Obviously, there's something in Charles to like, because three different teams drafted him in three different drafts - Baltimore in 2008, Kansas City in 2009 and Toronto in 2010 - so somebody saw something in this guy.
Probably the biggest point on Charles' progress though is the fact that he has spent three seasons in short-season leagues and at age 22, has yet to play in a full-season league. It's likely that will change this year, as the Phillies will likely have Charles at Lakewood on opening day.
When you look at the three teams that drafted him, there's probably not too much of a coincidence that all three are American League teams. Yes, Charles defensive skills are that sketchy, although he is showing improvement since getting some work in the Blue Jays organization.
Charles' lack of defensive skills will limit him strictly to first base. Best case scenario is likely that he develops into at least an average first baseman defensively.
Since his offensive skills begin with power, you have to accept that some strikeouts are likely. In three seasons though, Charles hasn't once struck out an average of once per game and that's too much for a young hitter. Like his defense, Charles is improving on making contact, but there is still a lot of work to do. To his credit, Charles knows a ball from a strike, but just doesn't always get wood on the strikes.
One of the reasons for the high strikeout numbers is a tendency to open up his swing and pull off of pitches. He also isn't consistent with his stance, especially keeping his feet in the same position every time at the plate.
It wouldn't be surprising to see the Phillies new minor league hitting coordinator, Andy Tracy, be the first guy Charles meets when he gets to Phillies camp.
Tracy himself was a left-handed power hitter and struggled with making contact at times, but at least got himself to a point where he was able to keep the whiffs to under one per game. Tracy also was never quite the size that Charles is, but he's a big guy who brought raw, natural power to the table as a hitter.
The assumption is that the Phillies gave up on Michael Schwimer as much for his off-the-field issues than what he did on the mound. He and the Phillies perpetually seemed to be at odds over things that Schwimer said or Tweeted. It was Michael Schwimer who took to Twitter and broke the news of two players moving from Triple-A Lehigh Valley to the majors before the Phillies wanted anything announced.

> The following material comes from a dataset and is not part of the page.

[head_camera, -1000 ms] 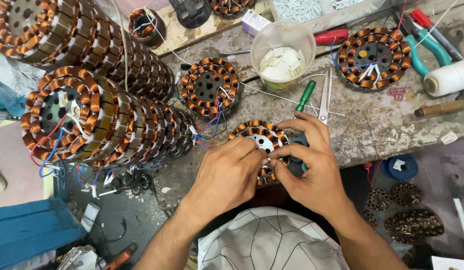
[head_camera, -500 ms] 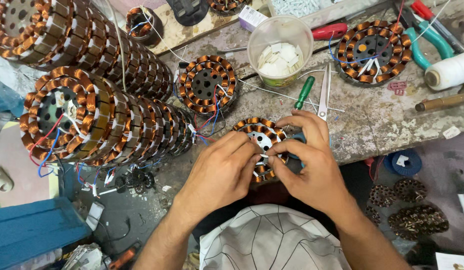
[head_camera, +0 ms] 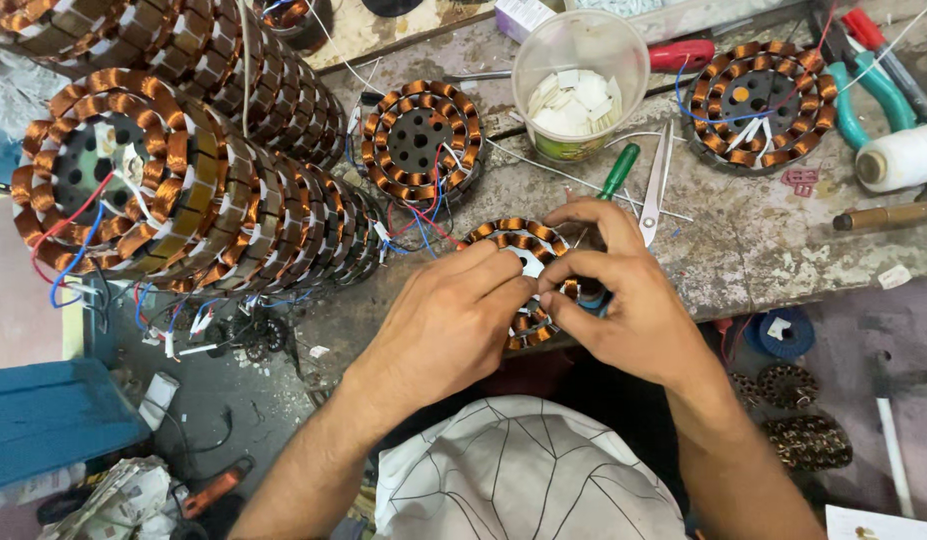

Last summer, things again flared when the Phillies optioned Schwimer to Lehigh Valley and he announced he couldn't go because he was hurt. Medical exams and tests didn't indicate any injury and Schwimer eventually reported to the IronPigs, but left them a pitcher short for a few days while battling the dispute.
As for Ruben Amaro Jr., he says the deal was made because he sees a difficult numbers game developing in the bullpen, which is very likely. He offered the obligatory comments about liking Charles and how he may fit into the organization.
Bottom line is that there were a lot of people who were surprised that Schwimer even made it back to Clearwater for spring training, because they expected him to be dealt long before now.
When deals involving young players like Schwimer and even younger players like Charles are made, it takes time - sometimes, a lot of time - to be able to judge the deal. That's very much the case with this trade. Perhaps this will turn out to be a deal where both players and both teams benefit from a change of scenery.